Task brief
Copy out all lines from the material that contain the string "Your".

Available data
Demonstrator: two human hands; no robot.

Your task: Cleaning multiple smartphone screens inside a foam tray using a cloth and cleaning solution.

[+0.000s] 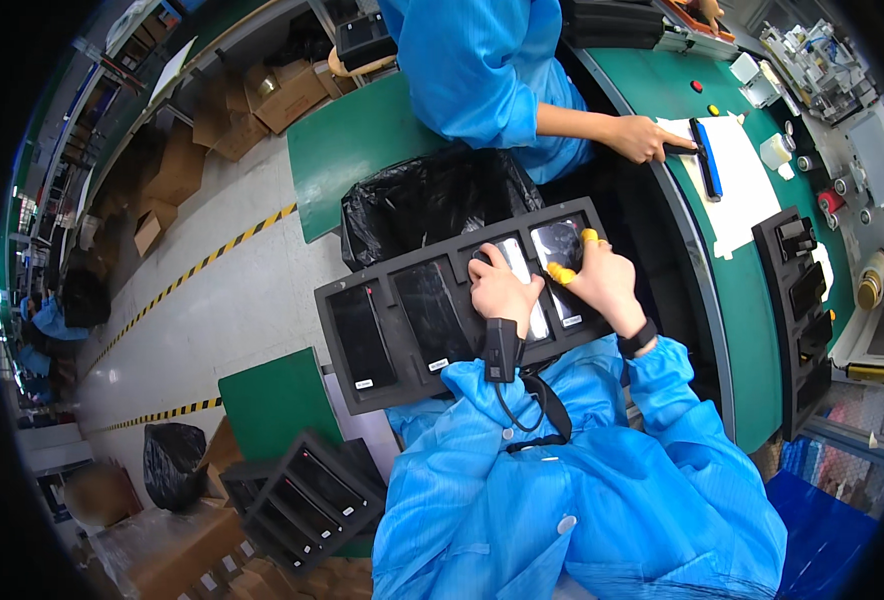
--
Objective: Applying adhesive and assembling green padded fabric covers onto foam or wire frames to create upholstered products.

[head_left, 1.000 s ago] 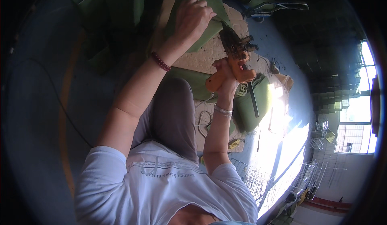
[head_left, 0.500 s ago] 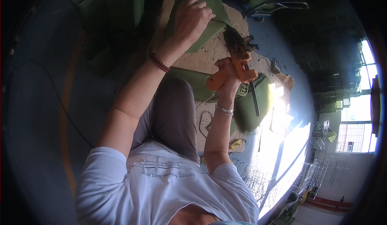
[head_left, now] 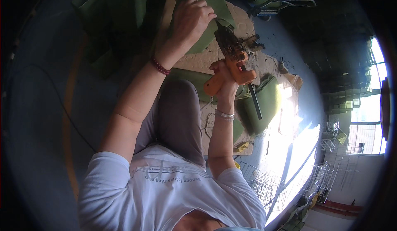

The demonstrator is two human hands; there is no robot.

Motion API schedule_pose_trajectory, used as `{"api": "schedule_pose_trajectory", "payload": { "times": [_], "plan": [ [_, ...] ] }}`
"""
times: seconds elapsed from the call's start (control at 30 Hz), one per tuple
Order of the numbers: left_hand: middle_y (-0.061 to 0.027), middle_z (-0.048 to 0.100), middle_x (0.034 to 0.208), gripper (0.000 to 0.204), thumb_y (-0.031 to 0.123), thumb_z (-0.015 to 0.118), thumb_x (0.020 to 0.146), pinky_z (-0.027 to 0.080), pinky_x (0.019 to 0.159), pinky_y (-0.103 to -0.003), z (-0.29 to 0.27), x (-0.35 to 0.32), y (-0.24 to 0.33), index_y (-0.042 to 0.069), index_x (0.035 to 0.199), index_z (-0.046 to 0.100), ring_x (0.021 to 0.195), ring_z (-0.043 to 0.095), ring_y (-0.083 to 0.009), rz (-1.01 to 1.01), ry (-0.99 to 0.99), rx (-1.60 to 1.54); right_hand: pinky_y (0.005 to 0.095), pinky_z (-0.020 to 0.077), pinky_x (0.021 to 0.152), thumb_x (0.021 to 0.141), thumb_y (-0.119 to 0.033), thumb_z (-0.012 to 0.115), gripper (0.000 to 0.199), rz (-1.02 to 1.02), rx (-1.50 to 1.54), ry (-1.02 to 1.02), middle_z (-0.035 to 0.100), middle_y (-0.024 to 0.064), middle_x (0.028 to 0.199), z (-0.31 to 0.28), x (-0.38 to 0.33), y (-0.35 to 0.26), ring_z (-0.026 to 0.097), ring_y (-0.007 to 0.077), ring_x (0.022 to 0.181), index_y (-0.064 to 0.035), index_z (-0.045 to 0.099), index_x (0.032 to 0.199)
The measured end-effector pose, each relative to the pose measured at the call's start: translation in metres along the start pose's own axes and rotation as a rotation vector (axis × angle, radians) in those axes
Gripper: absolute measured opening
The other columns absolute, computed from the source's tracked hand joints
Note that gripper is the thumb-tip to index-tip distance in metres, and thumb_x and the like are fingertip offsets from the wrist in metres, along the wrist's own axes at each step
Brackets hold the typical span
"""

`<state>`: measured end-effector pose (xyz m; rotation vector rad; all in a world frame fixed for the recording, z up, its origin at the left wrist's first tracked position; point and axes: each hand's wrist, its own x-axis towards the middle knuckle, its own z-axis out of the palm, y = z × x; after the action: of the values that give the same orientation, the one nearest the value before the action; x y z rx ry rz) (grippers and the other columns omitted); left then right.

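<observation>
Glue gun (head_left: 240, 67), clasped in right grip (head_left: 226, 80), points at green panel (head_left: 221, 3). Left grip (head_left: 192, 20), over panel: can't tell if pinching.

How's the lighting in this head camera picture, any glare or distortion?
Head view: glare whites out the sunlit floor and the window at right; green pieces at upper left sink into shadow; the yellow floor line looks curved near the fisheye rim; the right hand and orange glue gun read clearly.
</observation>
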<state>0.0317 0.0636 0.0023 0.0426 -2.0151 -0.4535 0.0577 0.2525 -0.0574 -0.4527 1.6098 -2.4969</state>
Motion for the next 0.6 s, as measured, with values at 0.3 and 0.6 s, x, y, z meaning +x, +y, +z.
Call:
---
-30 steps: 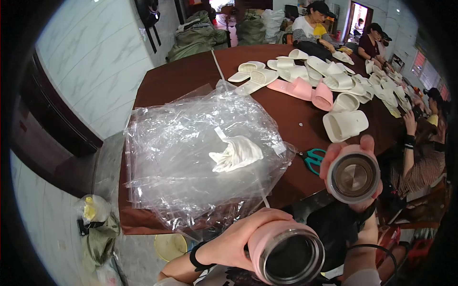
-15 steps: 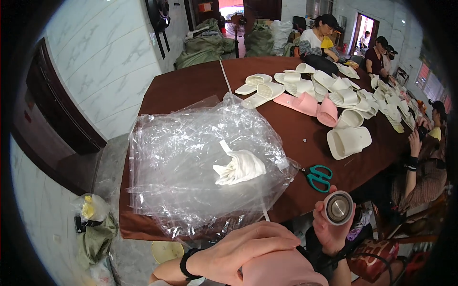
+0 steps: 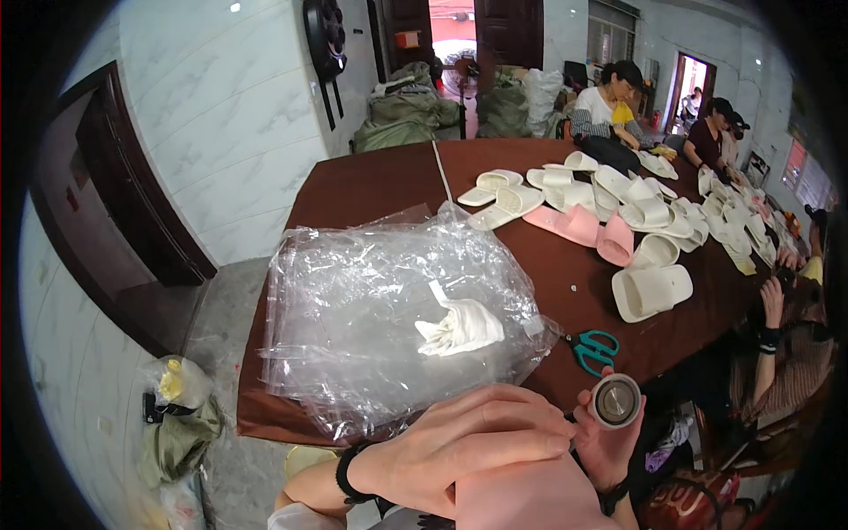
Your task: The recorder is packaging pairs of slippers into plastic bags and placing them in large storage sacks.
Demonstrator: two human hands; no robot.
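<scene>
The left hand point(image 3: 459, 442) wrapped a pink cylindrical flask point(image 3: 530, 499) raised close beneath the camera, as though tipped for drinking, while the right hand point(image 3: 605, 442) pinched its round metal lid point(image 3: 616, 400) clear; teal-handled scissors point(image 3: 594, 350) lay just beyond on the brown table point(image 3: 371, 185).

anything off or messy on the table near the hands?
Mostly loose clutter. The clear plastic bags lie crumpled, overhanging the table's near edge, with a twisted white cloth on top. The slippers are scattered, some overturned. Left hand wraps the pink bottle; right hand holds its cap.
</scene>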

Task solution
Your task: Cleaning multiple smartphone screens inside a foam tray using a cloth and cleaning solution.
Your task: The recorder is packaging pairs of slippers into plastic bags and placing them in large storage sacks.

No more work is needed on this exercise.